The road traffic accident data matrix covered more than 83,500 rows (each corresponding to a road traffic accident) and more than 100 columns (factors related to the accidents). A single PC would have needed over 300 days to compute all the required billions of contingency tables, but utilizing TUT’s grid system, which networks up to about 400 desktop computers at TUT campus [
9], computation took only a fraction of that time. In total, the computation yielded more than 10,000 associations called hypotheses in GUHA language, of which 10 easily comprehensible are reported in this report.

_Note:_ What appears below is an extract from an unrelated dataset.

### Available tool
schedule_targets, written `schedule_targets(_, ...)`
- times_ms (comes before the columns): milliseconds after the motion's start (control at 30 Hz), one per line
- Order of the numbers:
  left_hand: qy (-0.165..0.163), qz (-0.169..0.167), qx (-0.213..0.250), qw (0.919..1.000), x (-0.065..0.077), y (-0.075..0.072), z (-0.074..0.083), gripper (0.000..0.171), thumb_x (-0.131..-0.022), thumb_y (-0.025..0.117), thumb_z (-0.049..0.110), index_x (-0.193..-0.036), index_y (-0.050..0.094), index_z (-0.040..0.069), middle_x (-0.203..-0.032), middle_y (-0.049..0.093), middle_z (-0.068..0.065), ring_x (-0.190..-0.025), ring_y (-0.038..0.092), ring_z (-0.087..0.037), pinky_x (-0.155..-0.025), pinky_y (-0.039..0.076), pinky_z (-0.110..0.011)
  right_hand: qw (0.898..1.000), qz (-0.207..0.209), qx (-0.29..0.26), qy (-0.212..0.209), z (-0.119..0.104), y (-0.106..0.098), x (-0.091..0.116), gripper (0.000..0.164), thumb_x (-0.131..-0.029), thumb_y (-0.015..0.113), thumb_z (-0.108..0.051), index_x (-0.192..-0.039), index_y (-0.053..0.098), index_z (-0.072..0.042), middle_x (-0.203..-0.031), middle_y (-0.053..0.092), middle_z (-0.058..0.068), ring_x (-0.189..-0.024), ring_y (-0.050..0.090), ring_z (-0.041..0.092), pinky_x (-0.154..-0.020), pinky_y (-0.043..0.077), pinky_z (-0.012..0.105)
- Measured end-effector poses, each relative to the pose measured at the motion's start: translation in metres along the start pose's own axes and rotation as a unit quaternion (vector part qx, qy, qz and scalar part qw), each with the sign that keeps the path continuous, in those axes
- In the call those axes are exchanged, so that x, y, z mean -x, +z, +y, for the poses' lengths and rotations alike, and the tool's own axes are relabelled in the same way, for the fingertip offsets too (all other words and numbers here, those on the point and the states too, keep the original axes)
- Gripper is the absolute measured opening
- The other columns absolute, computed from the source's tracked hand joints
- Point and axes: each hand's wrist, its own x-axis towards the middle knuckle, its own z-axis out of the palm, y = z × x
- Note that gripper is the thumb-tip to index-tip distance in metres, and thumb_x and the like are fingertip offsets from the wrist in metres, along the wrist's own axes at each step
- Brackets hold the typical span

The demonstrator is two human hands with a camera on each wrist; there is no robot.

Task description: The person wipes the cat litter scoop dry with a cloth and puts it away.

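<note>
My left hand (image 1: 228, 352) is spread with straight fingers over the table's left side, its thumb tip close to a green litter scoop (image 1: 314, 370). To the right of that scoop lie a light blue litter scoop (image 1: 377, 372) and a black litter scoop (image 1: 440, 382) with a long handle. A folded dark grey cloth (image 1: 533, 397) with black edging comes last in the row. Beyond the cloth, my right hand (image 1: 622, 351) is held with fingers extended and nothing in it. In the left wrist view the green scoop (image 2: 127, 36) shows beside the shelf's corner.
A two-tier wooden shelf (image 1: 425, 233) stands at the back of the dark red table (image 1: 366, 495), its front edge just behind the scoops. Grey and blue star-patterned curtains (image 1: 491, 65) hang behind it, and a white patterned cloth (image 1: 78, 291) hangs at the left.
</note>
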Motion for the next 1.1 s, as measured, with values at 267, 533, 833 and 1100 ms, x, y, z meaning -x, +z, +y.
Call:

The GUHA method produces hypotheses such as ‘The risk of colliding with a moose by car (a very typical road traffic accident type in Finland)in the Oulu region is triple compared to the risk in the Häme region.’ However, the GUHA method does not explain the deeper connections behind the hypotheses; there might be relatively more moose in the Oulu region than in the Häme region. All this depends on the investigator’s interpretation and may require further studies. Naturally, GUHA also produces trivial, well-known results. Some of these are included in this report as it is intended to demonstrate that if there is any significant dependence on the data, LISp-Miner software finds it.
As a result of the study, we conclude that the GUHA method and the LISp-Miner software can be used to extract from a road traffic accident type data dependencies that cannot be found by other data mining methods. For example, in a study conducted at the University of Jyväskylä, no such detailed dependencies were found on the same data as this report presents [
1]. On the other hand, this is understandable since GUHA is a unique method and its findings cannot be directly compared to those of other data mining methods. Although the current interface of the LISp-Miner software is a bit embossed, it can be recommended in analyzing large data alongside other data mining algorithms, especially when it comes to studying dependencies between relatively small, but still significant subsets of a big data repository.